Enam Belas

48 16 46
                                    

Friends are the family we choose for ourselves.

AUTHOR
Pelajaran Matematika kali ini rasanya lebih sulit daripada kemarin yang sudah dipelajari Ellen. Ia tidak berhasil menemukan jawaban soal pertama, apalagi soal kedua dan ketiga.

Walaupun hanya diberi tiga soal, soal-soal tersebut tidaklah mudah. Satu soal saja, jawabannya bisa sampai menghabiskan satu setengah halaman. Bukan lembar, ya.

Bu Putri, guru matematika yang sedang mengajar sekarang, sudah memberi tahu bahwa semua jawabannya tidak ada angka desimal. Tapi, jawaban yang Ellen temukan angkanya malah desimal semua.

Huh, sungguh memusingkan.

"Waktunya tinggal 15 menit lagi!" seru Bu Putri mengingatkan dari tempat duduknya.

Murid-murid yang lain hanya mengeluh dan ada pula yang sudah pasrah.

"Mati aja, gue," gumam Ellen sembari membaringkan kepalanya ke kiri di atas buku coret-coret, memandang ke luar jendela

Theo yang tadi dengan santainya mengerjakan soal-soal itu, menoleh ke Ellen.

"Napa lo?" Tidak ada jawaban apapun dari Ellen atas pertanyaan Theo a.k.a Theo dikacangin.

Theo mengambil buku Matematika Ellen yang terletak di sebelah barat buku coret-coret tanpa izin dan sepengetahuan Ellen.

Theo meneliti hasil kerjaan Ellen dengan seksama. Selang beberapa detik, Theo sudah menemukan kesalahan pada jawaban Ellen.

"Oo... Lo terbalik, nih, hitungnya." Ellen yang mendengar segera bangun dari posisinya tadi dan memperhatikan Theo.

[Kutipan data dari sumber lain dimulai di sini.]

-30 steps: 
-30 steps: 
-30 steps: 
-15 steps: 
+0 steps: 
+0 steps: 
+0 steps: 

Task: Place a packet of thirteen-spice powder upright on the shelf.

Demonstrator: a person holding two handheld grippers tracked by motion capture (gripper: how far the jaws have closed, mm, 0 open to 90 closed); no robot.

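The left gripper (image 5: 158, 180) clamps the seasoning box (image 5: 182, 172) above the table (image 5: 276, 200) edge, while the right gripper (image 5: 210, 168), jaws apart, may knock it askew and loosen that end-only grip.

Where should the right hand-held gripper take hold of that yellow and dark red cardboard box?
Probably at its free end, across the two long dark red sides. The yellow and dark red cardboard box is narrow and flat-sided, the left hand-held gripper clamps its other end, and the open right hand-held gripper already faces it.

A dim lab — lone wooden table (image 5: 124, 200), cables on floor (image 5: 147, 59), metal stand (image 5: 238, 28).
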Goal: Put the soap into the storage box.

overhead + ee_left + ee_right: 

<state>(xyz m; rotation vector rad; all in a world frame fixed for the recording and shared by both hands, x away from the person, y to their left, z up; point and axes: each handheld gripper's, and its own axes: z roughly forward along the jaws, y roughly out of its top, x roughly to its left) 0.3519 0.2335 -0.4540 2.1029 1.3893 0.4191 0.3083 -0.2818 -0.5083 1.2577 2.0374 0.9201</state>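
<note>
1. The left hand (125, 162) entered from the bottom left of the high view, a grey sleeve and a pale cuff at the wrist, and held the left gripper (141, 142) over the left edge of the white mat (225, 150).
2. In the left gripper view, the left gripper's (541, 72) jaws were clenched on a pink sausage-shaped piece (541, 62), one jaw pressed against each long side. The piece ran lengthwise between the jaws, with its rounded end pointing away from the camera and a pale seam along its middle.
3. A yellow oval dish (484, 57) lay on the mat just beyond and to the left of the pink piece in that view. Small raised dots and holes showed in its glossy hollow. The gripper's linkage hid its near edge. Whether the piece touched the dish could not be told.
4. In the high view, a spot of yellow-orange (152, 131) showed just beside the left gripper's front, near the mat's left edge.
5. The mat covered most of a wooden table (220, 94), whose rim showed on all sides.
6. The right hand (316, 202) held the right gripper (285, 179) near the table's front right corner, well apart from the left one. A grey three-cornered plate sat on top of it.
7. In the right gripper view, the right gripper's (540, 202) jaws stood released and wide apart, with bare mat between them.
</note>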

"Seharusnya lo hitung yang ini dulu baru hitung yang itu. Kalo salah hitung satu aja, bakal salah semua," jelas Theo sambil menunjukkan kesalahan pada jawabannya.

"Oo... Pantes gak ketemu. Lo kok gak bilang, sih?" tanya Ellen.

"Yaa, lo-nya kan gak nanya gue,"

"Oke, thank you." Ellen langsung mengambil bukunya kembali dan segera melanjutkan tugasnya.

Theo memperhatikan sejenak kerjaan yang tengah dikerjakan Ellen. Tak lupa juga dengan muka Ellen yang tampak begitu serius mengerjakan.

Serius banget, pengen gue cubit tuh pipi, batin Theo.

Tak lama Theo pun ikut melanjutkan tugasnya yang sedikit lagi selesai.

—HE—

"Yo, gue ikut ke rumah lo, ya," panggil Steve yang dibalas anggukan oleh Theo. "Lo bawa mobil, kan?"

"Bawa."

Theo dan Steve berjalan ke parkiran untuk mengambil mobil Theo yang terparkir di sana. Mereka pun masuk bersama dengan Theo yang akan menyetir.

Setelah mobil keluar dari area sekolah, Steve mulai membuka topik yang akan dibahasnya kali ini.

"Yo, setelah gue amati si Ellen, dia ternyata orangnya gak matre dan gak manja juga. Pokoknya dia baiklah, orangnya." Steve menghembuskan napas sejenak. "Lo tahu, kan, maksud gue apa?"

Theo menoleh sekilas ke Steve lalu kembali fokus menyetir.

Ia tahu maksud dari perkataan sahabatnya ini. Bahkan sangat tahu.

Satu tahun yang lalu, Steve pernah berjanji bahwa ia akan membantu Theo jika Theo mulai tertarik dengan seseorang. Kala itu, Theo benar-benar terpuruk akan masa lalunya.